Ow factor: Can White Sox maintain grip on first place despite major injuries?
With Nick Madrigal’s serious hamstring injury that landed him on the 60-day injured list Thursday, one third of what was supposed to be the Sox’ Opening Day lineup will miss most of the season.
How much more can the White Sox withstand?
With second baseman Nick Madrigal’s serious hamstring injury landing him on the 60-day injured list Thursday, one-third of the Sox’ expected Opening Day lineup is projected to miss most of the season.
Somehow, some way, the Sox have maintained their grip on first place in a very winnable American League Central and are, in the view of many, the team to beat in the entire AL. But Madrigal’s loss will be felt. He was playing his best baseball of the season both offensively and defensively and “is a big, big part of our club,” manager Tony La Russa said.
If the Sox are to meet their goal of getting to the World Series, they might have to get there without the two-strike hitting master, who swings “a magic wand,” as La Russa puts it, but won’t be able to use it because of a proximal right hamstring tear.
Season-ending surgery is possible to fix a complete tear of a tendon connected to the hamstring and a partial tear of another tendon. It will be a week before a path to Madrigal’s recovery can be determined.
“We’re exploring options,” general manager Rick Hahn said.
Outfielder Brian Goodwin was called up from Triple-A Charlotte, which will allow outfielder-infielder Leury Garcia to play more second base. Danny Mendick played second in Thursday night’s game against the Blue Jays. The pair will split time, La Russa said.
Hahn also will look at possible trades. The Pirates’ Adam Frazier, the Rangers’ Brock Holt and the Tigers’ Jonathan Schoop are just three names who could be available from teams in sell mode as the July 31 trade deadline nears.
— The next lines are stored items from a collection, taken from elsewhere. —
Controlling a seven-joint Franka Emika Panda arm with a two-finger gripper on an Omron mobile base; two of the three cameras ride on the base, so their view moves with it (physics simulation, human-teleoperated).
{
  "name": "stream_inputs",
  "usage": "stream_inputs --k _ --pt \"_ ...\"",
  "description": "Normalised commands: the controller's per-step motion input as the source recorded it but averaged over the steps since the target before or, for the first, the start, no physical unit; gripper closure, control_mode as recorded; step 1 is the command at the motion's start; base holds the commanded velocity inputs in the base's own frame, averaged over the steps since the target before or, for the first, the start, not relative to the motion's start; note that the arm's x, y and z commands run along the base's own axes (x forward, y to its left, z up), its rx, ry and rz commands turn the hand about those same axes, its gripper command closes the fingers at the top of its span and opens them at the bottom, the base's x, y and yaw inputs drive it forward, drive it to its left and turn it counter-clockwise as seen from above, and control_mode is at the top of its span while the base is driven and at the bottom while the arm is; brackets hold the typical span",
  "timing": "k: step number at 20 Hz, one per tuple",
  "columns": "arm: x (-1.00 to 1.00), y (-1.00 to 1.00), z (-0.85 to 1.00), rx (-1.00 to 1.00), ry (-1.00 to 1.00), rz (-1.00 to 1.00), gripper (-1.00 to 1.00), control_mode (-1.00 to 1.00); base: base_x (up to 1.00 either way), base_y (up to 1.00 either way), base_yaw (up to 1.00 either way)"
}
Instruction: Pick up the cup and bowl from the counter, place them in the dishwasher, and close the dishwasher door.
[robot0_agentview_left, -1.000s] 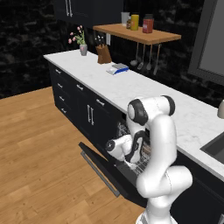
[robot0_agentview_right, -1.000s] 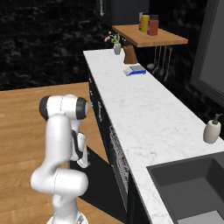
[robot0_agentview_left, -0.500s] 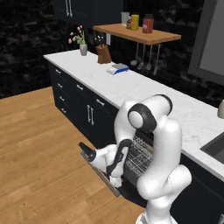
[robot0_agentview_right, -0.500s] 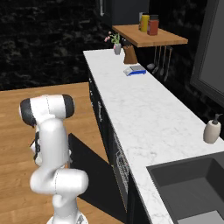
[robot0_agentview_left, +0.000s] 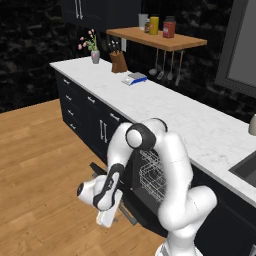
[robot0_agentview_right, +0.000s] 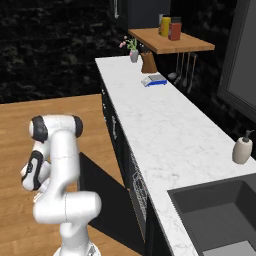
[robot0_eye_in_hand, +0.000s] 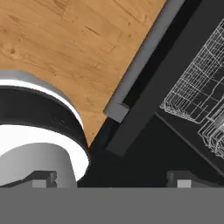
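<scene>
The dishwasher (robot0_agentview_left: 150, 175) stands open under the counter (robot0_agentview_left: 165, 107), with its white wire rack (robot0_eye_in_hand: 197, 96) showing. The dishwasher door (robot0_agentview_right: 100, 185) hangs down over the wooden floor, and its grey bar handle (robot0_eye_in_hand: 144, 57) runs along the outer edge. My gripper (robot0_agentview_left: 109, 219) is low, just off the door's outer edge, beside the handle. In the hand view my gripper (robot0_eye_in_hand: 113, 179) is open, with nothing between its fingertips (robot0_eye_in_hand: 43, 177) and the door's corner just ahead. The cup and the bowl are out of view.
On the counter's far end stand a flower vase (robot0_agentview_left: 95, 56), a knife block (robot0_agentview_left: 118, 62) and a small blue-and-white scale (robot0_agentview_left: 134, 78). A wooden shelf (robot0_agentview_left: 160, 37) with jars hangs above. A soap pump (robot0_agentview_right: 243, 149) and sink (robot0_agentview_right: 220, 215) lie right. Open wooden floor (robot0_agentview_left: 40, 175) lies left.
The arm has swung out of the dishwasher, down and outward past the door's outer edge. The gripper stayed open.
</scene>
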Motion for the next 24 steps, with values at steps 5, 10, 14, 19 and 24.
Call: stream_inputs --k 5,10,14,19,24 --pt "-0.19 0.03 -1.0 -0.01 -0.24 -0.2 -1.0 -1.0 0.0 0.0 0.0" --pt "0.17 -0.4 -1.0 -0.02 -0.25 -0.04 -1.0 -1.0 0.0 0.0 0.0" --pt "0.36 -0.38 -1.0 0.0 -0.11 -0.07 -1.0 -1.0 0.0 0.0 0.0" --pt "0.66 -0.65 -0.82 0.0 -0.01 -0.1 -1.0 -1.0 0.0 0.0 0.0" --pt "0.9 -0.9 -0.29 0.0 -0.03 -0.1 -1.0 -1.0 0.0 0.0 0.0"
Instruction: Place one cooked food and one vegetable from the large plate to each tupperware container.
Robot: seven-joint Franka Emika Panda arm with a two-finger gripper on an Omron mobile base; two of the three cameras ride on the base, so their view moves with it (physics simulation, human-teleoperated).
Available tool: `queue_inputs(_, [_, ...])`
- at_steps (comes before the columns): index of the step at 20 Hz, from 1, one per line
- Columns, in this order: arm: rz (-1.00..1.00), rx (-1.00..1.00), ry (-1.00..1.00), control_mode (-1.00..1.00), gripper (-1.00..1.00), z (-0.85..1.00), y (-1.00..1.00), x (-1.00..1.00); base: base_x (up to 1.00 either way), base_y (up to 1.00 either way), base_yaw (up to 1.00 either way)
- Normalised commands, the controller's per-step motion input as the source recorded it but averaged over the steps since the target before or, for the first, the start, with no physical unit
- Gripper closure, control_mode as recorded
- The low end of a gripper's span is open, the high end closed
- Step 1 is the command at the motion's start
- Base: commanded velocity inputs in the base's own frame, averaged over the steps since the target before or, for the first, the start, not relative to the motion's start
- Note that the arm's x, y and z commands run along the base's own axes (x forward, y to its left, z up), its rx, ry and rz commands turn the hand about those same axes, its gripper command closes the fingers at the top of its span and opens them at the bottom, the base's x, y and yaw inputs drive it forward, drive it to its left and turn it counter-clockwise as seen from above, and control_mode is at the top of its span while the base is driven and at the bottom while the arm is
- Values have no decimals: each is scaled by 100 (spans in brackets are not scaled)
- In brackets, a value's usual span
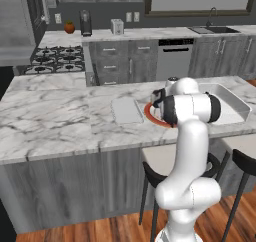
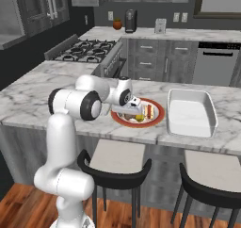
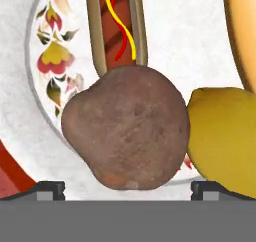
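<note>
My gripper [image 3: 128, 188] is open and hangs low over the large plate [image 3: 200, 46], its red rim [image 2: 157, 115] on the island counter. A brown potato [image 3: 127, 128] lies between the two fingertips [image 3: 50, 188], with a small gap on each side. A hot dog [image 3: 117, 23] with a yellow mustard line lies just beyond the potato. A yellow fruit-like item [image 3: 225, 136] touches the potato's side. The small flat tupperware container [image 1: 126, 110] lies left of the plate [image 1: 151, 115]. The larger, deeper white one [image 2: 190, 113] stands to its right. In the right base view the gripper [image 2: 132, 110] is above the plate's left half.
An orange item [image 3: 242, 31] lies at the plate's edge past the yellow one. Two dark stools [image 2: 115, 163] stand under the island's near edge. Behind the island are a stove [image 1: 55, 58], a dishwasher [image 1: 175, 56] and a sink [image 1: 215, 30].
</note>
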Motion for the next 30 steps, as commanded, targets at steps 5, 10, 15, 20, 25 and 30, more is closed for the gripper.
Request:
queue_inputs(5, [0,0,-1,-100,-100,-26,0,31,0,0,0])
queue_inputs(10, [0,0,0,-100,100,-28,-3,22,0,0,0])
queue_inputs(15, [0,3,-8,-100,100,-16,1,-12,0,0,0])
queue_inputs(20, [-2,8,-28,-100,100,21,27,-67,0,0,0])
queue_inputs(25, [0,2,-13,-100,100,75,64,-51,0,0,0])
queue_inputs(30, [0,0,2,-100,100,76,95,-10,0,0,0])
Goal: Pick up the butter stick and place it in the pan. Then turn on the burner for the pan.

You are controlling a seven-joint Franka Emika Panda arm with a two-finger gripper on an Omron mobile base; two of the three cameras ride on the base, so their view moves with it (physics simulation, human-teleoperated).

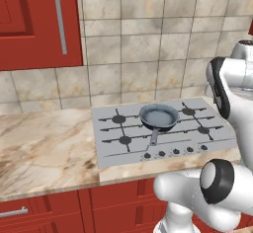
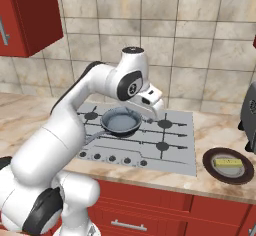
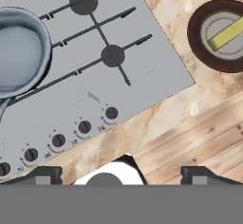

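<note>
Here the gripper (image 3: 121, 173) hangs empty above the cooktop (image 2: 172, 152), its two fingertips spread wide apart.

The pan (image 2: 120, 121) sits on the cooktop among the black burners (image 2: 162, 146), its handle pointing toward the row of knobs (image 2: 112, 158) at the front edge. The butter stick (image 2: 227, 163) lies on a dark round plate (image 2: 216, 172) on the marble counter (image 2: 220, 190), to the right of the cooktop and well apart from the pan. In the hand view the butter stick (image 3: 227, 33) shows at the upper right, the pan (image 3: 19, 52) at the left edge.
</note>
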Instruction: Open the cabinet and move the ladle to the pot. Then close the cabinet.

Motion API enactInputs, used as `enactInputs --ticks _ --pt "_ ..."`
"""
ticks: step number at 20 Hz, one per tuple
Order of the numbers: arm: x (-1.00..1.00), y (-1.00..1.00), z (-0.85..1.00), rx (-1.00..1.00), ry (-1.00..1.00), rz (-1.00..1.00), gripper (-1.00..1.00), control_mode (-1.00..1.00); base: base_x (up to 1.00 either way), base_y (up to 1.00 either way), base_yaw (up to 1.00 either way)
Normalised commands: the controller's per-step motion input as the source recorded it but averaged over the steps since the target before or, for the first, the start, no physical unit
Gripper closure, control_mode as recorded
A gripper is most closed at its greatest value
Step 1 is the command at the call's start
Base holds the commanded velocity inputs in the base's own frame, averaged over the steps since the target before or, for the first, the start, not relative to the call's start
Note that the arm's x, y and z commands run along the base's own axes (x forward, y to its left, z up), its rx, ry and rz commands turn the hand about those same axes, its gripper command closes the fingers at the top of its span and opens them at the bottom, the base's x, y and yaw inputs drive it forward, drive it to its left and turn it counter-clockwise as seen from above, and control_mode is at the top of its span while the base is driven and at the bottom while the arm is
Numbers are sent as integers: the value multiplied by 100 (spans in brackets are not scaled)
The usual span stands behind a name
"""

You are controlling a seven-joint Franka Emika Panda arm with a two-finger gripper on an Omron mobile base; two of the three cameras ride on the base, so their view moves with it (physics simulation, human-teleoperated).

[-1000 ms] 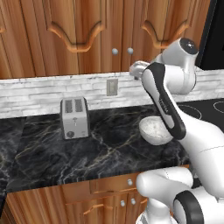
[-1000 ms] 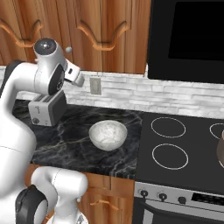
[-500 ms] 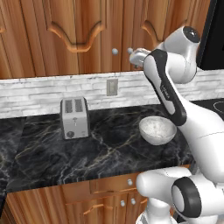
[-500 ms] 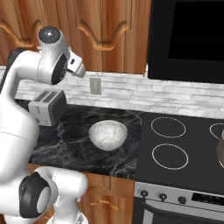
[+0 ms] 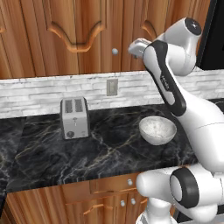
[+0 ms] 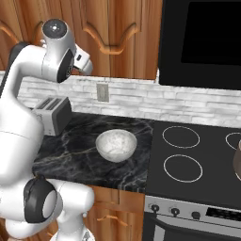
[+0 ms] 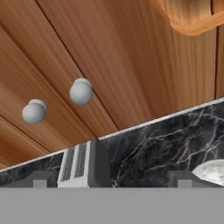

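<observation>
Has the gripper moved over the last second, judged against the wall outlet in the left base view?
Yes. The gripper has risen from about outlet height on the backsplash up to the cabinet doors, nearing the round knobs. The doors are still closed.

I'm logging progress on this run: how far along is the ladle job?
Nothing is done yet: the cabinet doors are shut, knobs side by side. In hand: the gripper is raised in front of the doors, near the knobs, holding nothing. Left: open the cabinet, move the ladle to the pot on the stove, close up.
</observation>
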Motion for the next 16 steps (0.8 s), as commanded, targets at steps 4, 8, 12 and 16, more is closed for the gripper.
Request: enactInputs --ticks 4,8,12,16 --pt "25 6 2 3 -11 0 -100 -100 0 0 0" --pt "24 7 0 2 -8 0 -100 -100 0 0 0" --pt "23 10 0 2 -7 0 -100 -100 0 0 0" --pt "35 9 3 3 0 0 -100 -100 0 0 0"
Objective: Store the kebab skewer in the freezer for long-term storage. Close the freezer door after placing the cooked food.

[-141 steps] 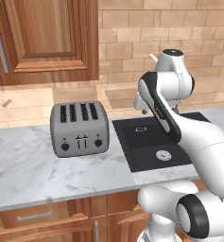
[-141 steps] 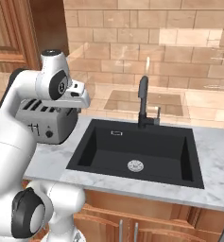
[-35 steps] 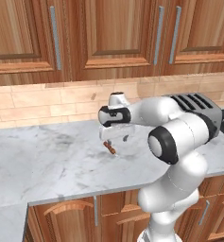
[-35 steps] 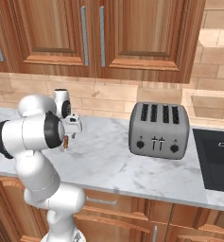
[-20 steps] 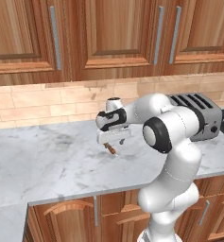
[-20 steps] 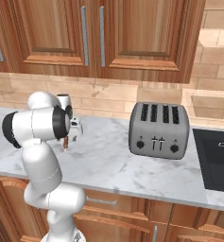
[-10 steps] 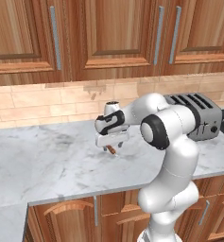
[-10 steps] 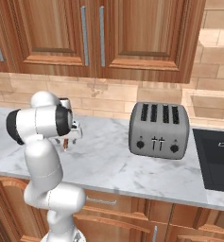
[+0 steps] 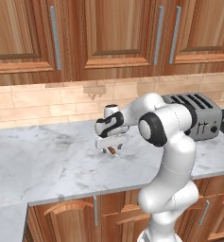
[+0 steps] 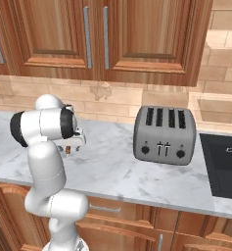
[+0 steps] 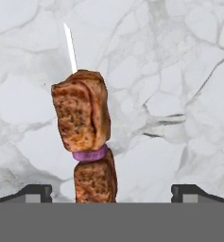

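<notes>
The kebab skewer (image 11: 83, 124) lies on the white marble counter (image 9: 47, 160): brown meat chunks, a purple ring between them and a pale stick tip. My gripper (image 11: 114, 194) hangs straight over it, pointing down and open. One dark fingertip (image 11: 35, 191) stands to each side of the lower meat chunk, neither touching it. From the base, the gripper (image 9: 111, 145) sits just above the skewer (image 9: 113, 151) in the middle of the counter; from the right side the gripper (image 10: 71, 145) covers most of the skewer (image 10: 67, 149). The freezer and the freezer door are out of view.
A grey four-slot toaster (image 10: 164, 128) stands on the counter to the right of the arm, also seen as the toaster (image 9: 201, 116). A black sink (image 10: 225, 166) lies beyond it. Wooden wall cabinets (image 9: 108, 33) hang above the tiled backsplash.
The hand has come down a little closer to the skewer, jaws still wide. The skewer and the base have not moved.
</notes>
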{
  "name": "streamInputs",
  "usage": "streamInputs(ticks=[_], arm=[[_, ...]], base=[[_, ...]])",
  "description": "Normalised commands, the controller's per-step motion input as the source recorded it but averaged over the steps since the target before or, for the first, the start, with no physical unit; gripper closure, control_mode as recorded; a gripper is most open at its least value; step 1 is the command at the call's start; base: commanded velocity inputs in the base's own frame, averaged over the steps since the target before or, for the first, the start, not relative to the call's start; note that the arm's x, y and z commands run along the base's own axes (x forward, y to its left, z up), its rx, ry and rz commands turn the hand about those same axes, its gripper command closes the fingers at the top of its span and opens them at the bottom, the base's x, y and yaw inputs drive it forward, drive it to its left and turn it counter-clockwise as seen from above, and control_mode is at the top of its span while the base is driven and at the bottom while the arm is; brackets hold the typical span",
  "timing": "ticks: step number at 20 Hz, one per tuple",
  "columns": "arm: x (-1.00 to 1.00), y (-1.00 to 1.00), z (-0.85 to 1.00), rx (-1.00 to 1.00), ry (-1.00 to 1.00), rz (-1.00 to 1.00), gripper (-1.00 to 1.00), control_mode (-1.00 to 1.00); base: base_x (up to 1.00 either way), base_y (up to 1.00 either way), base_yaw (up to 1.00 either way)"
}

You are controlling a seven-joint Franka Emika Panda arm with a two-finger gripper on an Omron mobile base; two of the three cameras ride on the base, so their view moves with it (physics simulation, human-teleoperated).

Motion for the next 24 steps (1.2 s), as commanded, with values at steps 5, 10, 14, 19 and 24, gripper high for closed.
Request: streamInputs(ticks=[5,10,14,19,24], arm=[[0.0,0.03,-0.13,0.0,0.0,0.0,-1.0,-1.0],[-0.01,0.12,-0.21,0.0,0.0,0.01,1.0,-1.0],[-0.01,0.28,-0.25,0.0,0.0,0.05,1.0,-1.0],[0.0,0.24,-0.18,0.0,0.0,0.06,1.0,-1.0],[0.0,0.11,-0.16,0.0,0.0,0.01,1.0,-1.0]], base=[[0.0,0.0,0.0],[0.0,0.0,0.0],[0.0,0.0,0.0],[0.0,0.0,0.0],[0.0,0.0,0.0]])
Hahn would have been in talks to improve the team anyway, but Madrigal’s injury shifts the focus to new area of need.
“It’s June 10,” Hahn said. “This is still a little bit early for things to be getting done, but the talks will become a little more focused here. We could well have an interesting next [several weeks] leading up to the trade deadline.”
Madrigal’s is the latest in a series of big injury blows to the Sox, who are playing without left fielder Eloy Jimenez (torn pectoral muscle) and center fielder Luis Robert (strained hip flexor) for most of the season. Getting them healthy and sharp in time for the postseason is a possibility that keeps the Sox in good stead.
“Their trajectories are both good, and we remain optimistic on both returning at some point this year,” Hahn said.
However, with neither cleared for baseball activities yet, and with each several weeks away from a rehab assignment, the most optimistic return projection is late August or September.
“Only when they are headed for a rehab assignment am I going to give a satisfying answer [about] when can we expect them back,” Hahn said.
In the meantime, the Sox trudge along in first place, with a 4½-game division lead.
“What we’re dealing with is a first-place team that has overcome numerous challenges already this season,” Hahn said.
Said La Russa: “We’ve proven we can handle it. Play as hard as we can and as good as we can with the guys we have.”
Even without Jimenez and Robert, the Sox rank second in the majors in weighted runs created. Their starting pitchers led the majors with a 2.98 ERA entering Thursday, and the bullpen ranks among the best.
Put it all together and you have a team that, at 38-24, is rivaling its best start since 2006 (38-23).
Plowing ahead without Madrigal, a No. 4 overall draft pick in 2018 who was batting .305/.349./425, presents the next challenge. He was batting .359/.412/.551 with nine extra-base hits and 10 RBI over his last 21 games before he got hurt running out a ground ball.
“Never give in, never give up,” La Russa said. “Look at the lineup [Thursday] — that’s a quality starting lineup. Quality starting pitcher, quality bullpen. I’m really more concerned about somebody who enjoys the game so much who’s not playing. Same thing with Eloy and Luis and, to a lesser extent, [pitcher] Michael [Kopech]. It’s harder on them than us.”